Work out how many lines below contain "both". Provide only the figure.

Collected data:
[Start of Attachment]
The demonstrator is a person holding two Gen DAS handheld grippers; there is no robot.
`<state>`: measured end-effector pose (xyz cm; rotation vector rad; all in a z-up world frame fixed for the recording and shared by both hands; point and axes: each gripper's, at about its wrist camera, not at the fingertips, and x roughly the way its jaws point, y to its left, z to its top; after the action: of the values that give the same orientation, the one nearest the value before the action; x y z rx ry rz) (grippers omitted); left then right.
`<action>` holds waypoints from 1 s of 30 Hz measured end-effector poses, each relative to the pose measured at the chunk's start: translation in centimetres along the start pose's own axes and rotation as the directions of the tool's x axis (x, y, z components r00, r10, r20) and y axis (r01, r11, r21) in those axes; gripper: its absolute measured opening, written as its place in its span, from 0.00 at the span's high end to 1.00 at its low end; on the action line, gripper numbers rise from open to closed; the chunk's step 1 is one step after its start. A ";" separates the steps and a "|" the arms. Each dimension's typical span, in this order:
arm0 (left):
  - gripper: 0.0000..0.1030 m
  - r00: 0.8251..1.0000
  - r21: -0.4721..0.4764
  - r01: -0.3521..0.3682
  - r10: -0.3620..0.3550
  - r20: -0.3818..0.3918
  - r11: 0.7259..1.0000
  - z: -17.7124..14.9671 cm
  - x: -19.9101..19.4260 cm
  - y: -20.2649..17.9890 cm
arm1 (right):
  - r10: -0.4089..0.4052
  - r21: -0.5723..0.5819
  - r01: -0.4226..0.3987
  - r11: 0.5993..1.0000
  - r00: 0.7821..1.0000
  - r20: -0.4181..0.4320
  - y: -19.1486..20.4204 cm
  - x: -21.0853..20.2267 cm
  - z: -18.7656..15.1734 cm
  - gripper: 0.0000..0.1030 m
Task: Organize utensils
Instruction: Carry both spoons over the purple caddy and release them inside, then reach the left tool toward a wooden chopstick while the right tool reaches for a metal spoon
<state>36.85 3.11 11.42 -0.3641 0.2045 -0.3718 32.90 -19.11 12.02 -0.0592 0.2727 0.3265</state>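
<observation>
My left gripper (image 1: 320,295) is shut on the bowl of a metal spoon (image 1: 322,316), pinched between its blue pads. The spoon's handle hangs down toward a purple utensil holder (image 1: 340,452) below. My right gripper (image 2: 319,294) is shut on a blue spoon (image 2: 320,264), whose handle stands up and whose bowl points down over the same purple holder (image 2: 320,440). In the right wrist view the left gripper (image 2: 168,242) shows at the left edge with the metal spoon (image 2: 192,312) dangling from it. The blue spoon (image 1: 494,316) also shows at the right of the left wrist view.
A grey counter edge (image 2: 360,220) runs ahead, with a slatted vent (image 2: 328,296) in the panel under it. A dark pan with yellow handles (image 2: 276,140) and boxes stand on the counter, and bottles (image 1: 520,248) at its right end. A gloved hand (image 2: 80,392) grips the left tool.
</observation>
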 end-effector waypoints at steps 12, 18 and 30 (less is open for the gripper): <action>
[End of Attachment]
Solution to this task: 2